■ **DIRECTIONS**:
Reproduce, character for character, the entries from their opening line through the line with "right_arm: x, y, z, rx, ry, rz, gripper".

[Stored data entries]
══════════
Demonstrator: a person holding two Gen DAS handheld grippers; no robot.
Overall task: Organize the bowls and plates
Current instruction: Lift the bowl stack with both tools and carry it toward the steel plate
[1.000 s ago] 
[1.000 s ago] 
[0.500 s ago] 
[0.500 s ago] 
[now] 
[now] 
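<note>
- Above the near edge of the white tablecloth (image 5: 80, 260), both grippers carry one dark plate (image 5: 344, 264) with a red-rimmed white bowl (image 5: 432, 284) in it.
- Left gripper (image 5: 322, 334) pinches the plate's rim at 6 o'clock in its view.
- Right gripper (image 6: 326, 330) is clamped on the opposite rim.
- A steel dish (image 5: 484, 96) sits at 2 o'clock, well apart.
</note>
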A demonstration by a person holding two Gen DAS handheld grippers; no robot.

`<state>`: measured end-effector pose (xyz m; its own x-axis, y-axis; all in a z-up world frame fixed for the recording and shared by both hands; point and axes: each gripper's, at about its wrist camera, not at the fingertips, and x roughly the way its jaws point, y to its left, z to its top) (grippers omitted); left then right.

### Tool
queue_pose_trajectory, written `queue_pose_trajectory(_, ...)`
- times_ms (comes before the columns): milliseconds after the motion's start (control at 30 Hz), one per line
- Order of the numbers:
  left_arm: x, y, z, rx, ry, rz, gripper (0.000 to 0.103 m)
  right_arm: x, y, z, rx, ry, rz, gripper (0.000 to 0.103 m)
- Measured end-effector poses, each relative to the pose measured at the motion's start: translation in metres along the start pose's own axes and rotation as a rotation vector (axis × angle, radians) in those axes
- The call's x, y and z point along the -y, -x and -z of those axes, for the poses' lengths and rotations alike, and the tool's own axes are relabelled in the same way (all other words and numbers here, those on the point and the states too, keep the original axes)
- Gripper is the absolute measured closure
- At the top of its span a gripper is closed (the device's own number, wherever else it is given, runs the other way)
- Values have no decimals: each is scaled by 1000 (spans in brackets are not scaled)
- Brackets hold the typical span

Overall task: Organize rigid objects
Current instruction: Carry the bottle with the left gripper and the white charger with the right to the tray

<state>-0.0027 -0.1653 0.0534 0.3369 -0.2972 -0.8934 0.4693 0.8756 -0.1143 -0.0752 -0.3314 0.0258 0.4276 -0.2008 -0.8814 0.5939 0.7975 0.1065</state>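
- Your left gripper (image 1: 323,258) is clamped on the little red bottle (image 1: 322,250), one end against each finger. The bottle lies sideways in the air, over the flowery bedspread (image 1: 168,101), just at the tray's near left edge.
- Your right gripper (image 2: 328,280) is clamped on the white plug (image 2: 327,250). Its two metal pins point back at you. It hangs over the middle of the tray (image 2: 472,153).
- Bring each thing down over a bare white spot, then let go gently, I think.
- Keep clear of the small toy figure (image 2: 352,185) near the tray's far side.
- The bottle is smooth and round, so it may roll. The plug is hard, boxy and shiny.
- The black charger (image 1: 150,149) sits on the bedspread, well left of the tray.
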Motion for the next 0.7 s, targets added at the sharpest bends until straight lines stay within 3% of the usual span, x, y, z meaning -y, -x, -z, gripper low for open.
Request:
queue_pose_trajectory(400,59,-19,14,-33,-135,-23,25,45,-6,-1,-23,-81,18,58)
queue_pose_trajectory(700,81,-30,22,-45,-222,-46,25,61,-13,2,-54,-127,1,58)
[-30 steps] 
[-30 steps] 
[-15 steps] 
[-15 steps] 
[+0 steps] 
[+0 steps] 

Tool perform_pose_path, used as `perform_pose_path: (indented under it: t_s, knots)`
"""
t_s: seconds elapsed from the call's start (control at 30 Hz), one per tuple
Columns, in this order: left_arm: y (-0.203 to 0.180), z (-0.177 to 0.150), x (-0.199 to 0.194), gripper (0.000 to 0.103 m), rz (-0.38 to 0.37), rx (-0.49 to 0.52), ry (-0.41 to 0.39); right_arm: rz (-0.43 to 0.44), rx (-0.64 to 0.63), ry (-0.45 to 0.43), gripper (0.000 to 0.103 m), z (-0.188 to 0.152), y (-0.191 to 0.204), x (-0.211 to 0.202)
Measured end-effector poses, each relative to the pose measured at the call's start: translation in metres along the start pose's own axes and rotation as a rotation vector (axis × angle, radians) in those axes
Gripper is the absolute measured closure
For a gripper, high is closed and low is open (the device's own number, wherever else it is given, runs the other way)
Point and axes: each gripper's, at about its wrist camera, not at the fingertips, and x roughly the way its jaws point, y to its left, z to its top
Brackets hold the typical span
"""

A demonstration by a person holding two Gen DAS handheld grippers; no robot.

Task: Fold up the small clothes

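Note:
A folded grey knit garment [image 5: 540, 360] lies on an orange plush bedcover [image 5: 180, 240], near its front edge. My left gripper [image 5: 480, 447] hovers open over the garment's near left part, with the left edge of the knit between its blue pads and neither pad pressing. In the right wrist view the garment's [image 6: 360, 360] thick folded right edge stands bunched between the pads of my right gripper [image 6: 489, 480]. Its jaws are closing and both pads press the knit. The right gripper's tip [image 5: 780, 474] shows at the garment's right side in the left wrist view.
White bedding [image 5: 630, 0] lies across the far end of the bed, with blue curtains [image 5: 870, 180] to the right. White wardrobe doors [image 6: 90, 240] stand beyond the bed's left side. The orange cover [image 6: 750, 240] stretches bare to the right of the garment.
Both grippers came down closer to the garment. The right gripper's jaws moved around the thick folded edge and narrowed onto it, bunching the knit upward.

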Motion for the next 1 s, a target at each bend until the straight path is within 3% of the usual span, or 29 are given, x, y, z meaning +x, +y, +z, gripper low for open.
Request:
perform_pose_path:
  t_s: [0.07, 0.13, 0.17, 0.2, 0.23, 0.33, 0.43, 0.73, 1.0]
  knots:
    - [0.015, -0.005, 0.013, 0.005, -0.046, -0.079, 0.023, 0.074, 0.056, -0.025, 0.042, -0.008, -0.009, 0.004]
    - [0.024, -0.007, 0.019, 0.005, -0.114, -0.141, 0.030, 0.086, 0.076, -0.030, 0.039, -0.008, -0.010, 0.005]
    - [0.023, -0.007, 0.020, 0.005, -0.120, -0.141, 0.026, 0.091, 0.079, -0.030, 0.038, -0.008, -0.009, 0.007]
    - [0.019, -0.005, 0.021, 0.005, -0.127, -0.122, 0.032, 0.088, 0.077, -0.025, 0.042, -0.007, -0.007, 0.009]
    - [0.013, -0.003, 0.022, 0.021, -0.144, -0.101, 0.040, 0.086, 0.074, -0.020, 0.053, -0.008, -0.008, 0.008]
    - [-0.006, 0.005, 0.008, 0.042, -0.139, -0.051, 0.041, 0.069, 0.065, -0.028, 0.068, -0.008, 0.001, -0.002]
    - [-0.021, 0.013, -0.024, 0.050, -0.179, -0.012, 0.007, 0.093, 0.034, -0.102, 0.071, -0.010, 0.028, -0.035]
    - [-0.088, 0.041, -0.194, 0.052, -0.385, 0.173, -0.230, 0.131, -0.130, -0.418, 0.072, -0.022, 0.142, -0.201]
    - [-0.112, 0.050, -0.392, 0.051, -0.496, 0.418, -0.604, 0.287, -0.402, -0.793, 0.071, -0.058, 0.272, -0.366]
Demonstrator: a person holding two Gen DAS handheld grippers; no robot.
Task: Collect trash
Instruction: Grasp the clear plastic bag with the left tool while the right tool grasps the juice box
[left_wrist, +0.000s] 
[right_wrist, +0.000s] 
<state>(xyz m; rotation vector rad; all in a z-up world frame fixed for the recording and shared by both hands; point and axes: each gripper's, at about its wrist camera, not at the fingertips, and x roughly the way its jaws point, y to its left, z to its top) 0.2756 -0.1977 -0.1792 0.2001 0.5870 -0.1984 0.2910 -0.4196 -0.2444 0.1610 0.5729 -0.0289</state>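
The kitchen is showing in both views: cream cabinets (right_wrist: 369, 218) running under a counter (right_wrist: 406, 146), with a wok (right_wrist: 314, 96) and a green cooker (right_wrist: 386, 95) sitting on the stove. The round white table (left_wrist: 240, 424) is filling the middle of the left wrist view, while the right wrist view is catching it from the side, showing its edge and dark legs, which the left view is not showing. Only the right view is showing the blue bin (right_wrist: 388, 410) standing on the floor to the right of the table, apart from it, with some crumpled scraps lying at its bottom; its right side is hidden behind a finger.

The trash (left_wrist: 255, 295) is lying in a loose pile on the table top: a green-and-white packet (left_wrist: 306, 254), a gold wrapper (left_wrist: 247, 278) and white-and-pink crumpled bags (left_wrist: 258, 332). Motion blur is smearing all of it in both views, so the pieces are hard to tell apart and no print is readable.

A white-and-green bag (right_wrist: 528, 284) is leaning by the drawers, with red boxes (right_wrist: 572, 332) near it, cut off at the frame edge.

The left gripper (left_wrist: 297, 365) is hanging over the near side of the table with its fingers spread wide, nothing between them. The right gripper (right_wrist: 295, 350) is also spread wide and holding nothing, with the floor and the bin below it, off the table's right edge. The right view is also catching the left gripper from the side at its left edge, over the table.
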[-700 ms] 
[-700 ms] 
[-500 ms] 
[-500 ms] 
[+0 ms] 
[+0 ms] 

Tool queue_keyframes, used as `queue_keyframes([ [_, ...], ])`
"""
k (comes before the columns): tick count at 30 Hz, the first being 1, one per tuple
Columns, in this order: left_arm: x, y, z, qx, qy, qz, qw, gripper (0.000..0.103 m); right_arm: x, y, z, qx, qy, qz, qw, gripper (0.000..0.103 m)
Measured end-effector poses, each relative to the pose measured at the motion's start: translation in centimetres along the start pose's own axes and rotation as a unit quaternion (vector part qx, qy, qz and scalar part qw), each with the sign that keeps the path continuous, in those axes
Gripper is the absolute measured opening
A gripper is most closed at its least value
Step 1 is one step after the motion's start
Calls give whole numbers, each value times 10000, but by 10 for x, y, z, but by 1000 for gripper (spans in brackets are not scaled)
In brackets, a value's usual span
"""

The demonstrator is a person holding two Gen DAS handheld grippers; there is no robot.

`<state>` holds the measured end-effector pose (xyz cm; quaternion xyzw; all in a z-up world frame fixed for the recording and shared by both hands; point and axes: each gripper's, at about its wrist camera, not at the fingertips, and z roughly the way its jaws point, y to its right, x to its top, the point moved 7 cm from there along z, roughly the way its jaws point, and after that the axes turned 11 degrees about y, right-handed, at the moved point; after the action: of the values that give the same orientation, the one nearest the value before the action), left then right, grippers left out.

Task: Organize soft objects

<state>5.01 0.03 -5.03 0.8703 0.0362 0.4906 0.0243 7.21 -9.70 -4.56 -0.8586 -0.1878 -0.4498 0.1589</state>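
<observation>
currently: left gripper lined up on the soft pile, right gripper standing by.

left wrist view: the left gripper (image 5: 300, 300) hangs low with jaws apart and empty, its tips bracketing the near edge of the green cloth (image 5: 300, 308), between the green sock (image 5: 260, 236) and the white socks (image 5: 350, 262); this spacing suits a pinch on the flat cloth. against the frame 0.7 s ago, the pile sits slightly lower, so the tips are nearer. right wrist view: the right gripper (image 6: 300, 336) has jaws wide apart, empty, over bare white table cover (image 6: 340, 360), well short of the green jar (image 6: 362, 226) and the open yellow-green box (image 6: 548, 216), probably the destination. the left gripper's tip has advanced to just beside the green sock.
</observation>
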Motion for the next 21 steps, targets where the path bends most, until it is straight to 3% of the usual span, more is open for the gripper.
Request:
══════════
■ **TASK ANSWER**:
Demonstrator: a person holding two Gen DAS handheld grippers; no robot.
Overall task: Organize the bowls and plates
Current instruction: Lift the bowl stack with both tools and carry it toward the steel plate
[1.000 s ago] 
[1.000 s ago] 
[0.500 s ago] 
[0.500 s ago] 
[now] 
[now] 
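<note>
- Above the near edge of the white tablecloth (image 5: 80, 260), both grippers carry one dark plate (image 5: 344, 264) with a red-rimmed white bowl (image 5: 432, 284) in it.
- Left gripper (image 5: 322, 334) pinches the plate's rim at 6 o'clock in its view.
- Right gripper (image 6: 326, 330) is clamped on the opposite rim.
- A steel dish (image 5: 484, 96) sits at 2 o'clock, well apart.
</note>
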A demonstration by a person holding two Gen DAS handheld grippers; no robot.

`<state>`: measured end-effector pose (xyz m; its own x-axis, y-axis; all in a z-up world frame fixed for the recording and shared by both hands; point and axes: each gripper's, at about its wrist camera, not at the fingertips, and x roughly the way its jaws point, y to its left, z to its top) (grippers omitted); left then right.

### Tool
queue_pose_trajectory, written `queue_pose_trajectory(_, ...)`
- times_ms (comes before the columns): milliseconds after the motion's start (control at 30 Hz), one per line
- Order of the numbers:
  left_arm: x, y, z, rx, ry, rz, gripper (0.000 to 0.103 m)
  right_arm: x, y, z, rx, ry, rz, gripper (0.000 to 0.103 m)

The output is complete, and nothing more is needed.